Takei, who plays elder fisherman Yamato-san, said, “Alex is one for all the details – not just the details of the authenticity of the barracks and the sentry towers and the costumes, but the authenticity of the language that these immigrant people [in Terminal Island] that came from the southern coastal province called Wakayama. They were fishermen, so naturally they went into the fishing business. And they were all from Wakayama. And so the Japanese dialogue was written with Wakayama accent. He got people from Wakayama to help with the dialogue and record it so that I could listen to it.
“As an actor, I love accents because if you have story set in Savannah, Georgia, for example, that is a very distinct sound. Compare that to the Boston accent,” he added. “That tells you a lot about the character, the accent. That’s what we had here with ‘The Terror: Infamy,’ the accent. That is that much more authentic. So Yamato-san knows basic survival English and a Japanese-language-inflected accent.”
Mio – whose family parallels Chester’s family going back to his own Wakayama to Terminal Island roots – speaks Japanese but had to learn the Wakayama dialect as well as some of the lingo used that were outside of his everyday use.

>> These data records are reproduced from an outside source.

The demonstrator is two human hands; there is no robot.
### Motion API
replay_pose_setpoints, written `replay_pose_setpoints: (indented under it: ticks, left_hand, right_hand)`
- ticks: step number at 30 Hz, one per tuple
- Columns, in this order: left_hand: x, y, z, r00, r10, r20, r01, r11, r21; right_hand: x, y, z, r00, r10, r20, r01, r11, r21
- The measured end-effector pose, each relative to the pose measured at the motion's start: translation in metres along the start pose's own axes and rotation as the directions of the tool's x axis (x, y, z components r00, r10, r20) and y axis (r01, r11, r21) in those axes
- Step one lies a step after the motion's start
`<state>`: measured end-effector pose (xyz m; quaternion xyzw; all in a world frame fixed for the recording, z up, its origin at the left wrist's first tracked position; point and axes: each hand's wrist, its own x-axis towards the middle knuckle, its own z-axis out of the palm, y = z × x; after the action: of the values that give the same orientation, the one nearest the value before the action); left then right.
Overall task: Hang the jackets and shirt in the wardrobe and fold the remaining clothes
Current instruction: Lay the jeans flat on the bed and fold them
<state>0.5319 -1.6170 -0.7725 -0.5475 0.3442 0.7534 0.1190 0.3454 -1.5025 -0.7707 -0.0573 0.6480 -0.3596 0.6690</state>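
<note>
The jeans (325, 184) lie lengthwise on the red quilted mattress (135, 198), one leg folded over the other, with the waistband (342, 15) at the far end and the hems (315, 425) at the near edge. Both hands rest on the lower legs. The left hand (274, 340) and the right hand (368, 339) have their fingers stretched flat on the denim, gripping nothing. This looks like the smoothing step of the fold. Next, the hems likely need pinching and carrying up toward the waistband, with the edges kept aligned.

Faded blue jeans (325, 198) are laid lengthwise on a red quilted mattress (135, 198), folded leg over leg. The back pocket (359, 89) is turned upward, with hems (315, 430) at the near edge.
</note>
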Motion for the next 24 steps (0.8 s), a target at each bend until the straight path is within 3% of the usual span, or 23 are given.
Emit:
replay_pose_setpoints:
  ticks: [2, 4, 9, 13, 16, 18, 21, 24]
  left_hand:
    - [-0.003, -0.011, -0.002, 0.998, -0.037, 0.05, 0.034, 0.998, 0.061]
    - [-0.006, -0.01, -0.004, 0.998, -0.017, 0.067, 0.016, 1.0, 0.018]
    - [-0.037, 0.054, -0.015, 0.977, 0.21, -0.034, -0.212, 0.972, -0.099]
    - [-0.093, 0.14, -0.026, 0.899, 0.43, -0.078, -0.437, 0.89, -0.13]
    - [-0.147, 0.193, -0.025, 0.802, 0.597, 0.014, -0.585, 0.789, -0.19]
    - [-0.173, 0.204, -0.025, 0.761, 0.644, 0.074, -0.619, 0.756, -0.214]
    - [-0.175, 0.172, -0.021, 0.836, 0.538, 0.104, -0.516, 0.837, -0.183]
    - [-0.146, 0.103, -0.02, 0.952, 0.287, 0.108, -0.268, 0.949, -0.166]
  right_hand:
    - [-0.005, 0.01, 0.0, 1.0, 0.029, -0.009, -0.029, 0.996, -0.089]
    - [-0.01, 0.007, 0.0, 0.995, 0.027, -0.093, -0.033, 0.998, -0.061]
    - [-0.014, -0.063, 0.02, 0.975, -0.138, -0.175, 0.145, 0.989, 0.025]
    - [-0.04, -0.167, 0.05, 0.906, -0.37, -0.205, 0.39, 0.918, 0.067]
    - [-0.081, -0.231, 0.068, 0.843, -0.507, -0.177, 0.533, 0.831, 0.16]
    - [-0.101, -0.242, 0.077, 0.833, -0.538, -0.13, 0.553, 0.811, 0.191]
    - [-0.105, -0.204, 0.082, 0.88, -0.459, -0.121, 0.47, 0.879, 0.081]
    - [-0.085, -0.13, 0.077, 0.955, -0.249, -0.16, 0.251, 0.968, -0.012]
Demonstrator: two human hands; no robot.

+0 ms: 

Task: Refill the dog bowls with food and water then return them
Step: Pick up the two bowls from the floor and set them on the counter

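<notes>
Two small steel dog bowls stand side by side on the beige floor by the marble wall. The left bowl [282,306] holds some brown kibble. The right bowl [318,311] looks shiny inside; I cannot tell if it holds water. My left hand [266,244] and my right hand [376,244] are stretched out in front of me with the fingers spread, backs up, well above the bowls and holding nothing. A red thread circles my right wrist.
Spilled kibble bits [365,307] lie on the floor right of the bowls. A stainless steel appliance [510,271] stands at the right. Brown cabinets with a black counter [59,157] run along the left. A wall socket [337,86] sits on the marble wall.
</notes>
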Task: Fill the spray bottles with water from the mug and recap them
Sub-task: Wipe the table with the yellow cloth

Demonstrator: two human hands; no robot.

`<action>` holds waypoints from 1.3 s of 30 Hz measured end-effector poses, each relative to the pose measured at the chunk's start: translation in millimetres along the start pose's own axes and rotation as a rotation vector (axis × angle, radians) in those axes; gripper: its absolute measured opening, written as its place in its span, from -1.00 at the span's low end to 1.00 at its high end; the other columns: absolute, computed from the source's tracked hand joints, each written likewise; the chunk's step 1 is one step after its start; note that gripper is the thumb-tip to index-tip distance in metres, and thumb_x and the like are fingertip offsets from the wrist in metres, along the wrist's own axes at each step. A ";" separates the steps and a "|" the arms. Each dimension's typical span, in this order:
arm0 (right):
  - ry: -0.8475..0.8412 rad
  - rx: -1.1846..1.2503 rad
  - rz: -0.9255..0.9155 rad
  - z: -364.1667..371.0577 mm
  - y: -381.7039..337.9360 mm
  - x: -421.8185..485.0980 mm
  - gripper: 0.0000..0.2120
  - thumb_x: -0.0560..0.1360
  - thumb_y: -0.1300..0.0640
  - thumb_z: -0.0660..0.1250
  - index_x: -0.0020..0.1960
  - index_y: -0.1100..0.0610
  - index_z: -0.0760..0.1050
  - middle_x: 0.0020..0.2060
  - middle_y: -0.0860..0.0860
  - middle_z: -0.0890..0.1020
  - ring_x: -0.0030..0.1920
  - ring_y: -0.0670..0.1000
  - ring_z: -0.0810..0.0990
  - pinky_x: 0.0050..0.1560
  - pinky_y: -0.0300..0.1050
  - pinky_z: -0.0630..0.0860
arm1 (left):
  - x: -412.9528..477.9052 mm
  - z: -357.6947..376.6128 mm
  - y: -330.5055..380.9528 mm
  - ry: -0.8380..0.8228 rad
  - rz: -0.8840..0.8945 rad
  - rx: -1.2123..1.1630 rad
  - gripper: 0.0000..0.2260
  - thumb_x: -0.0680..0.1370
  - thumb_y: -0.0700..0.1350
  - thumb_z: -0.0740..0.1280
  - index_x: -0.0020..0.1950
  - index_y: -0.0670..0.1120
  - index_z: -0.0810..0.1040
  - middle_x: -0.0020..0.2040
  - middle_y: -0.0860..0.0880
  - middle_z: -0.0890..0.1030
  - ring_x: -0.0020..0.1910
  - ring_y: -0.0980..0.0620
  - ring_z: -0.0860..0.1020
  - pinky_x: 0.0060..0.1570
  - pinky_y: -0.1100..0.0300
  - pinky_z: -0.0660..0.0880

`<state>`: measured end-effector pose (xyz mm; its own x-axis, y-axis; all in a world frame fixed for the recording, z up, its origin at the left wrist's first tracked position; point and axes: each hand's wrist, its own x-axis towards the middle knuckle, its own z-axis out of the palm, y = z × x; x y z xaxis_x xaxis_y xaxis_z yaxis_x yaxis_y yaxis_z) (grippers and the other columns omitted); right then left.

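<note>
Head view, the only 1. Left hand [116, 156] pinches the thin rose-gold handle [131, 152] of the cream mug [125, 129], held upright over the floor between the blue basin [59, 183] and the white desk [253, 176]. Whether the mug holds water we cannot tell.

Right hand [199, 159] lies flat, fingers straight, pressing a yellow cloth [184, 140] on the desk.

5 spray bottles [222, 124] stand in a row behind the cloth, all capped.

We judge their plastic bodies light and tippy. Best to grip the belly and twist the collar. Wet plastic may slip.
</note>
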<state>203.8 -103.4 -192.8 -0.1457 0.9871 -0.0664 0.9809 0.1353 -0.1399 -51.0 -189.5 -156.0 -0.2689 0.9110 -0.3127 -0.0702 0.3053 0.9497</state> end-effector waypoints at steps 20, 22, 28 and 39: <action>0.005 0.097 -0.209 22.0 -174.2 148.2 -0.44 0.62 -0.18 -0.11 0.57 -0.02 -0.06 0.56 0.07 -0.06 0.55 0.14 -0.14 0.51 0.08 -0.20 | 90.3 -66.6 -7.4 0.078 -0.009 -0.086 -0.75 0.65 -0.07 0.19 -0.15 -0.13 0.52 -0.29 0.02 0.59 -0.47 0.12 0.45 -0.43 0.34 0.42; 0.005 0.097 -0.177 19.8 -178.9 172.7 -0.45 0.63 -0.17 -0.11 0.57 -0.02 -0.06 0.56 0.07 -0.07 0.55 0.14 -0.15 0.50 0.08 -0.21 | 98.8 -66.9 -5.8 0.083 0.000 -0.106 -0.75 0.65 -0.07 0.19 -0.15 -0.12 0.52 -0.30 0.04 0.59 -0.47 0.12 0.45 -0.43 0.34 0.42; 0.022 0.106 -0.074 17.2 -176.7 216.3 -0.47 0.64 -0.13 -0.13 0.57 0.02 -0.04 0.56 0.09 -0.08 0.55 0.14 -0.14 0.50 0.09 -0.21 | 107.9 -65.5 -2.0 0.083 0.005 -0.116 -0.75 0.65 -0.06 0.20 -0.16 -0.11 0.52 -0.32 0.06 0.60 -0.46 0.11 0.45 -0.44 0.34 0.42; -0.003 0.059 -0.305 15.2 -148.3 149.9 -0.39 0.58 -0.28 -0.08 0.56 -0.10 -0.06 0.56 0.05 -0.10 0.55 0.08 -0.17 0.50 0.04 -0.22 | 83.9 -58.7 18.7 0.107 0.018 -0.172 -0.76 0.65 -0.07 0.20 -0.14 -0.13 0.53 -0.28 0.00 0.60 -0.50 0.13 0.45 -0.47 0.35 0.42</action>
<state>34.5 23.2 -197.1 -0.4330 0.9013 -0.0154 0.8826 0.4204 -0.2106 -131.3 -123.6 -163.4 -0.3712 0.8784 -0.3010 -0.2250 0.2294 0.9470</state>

“I definitely had to do a lot of work on that. We had dialect coaches and translators that were so helpful. And that’s what I was doing on the weekends or when I wasn’t filming. Shingo [Usami, who plays Henry] was very helpful. He would record some lines, and then I would run the lines … But also Emi [Kamito] was the dialect coach, and she would run them with me as well.”
The end result of all of this Japanese means that viewers of “The Terror: Infamy” must read a lot of subtitles, which Woo thinks might have a beneficial effect on the overall atmosphere and experience of watching the horror series. While reading closed captions helps with literacy, reading subtitles while hearing a foreign language and then layered on top of images is a whole other, more complex psychological experience altogether.
“It creates a haunting feeling – hearing a different language and then watching someone’s facial expressions. It’s a slightly different kind of way of interpreting a performance that I haven’t entirely sussed out yet but it creates a really satisfying feeling to a viewer that is not the same as you usually feel when you see and hear an actor’s lines. It’s built into your own brain. There’s something a little bit different.”
The Terror: Infamy” airs Mondays at 9 p.m. ET on AMC.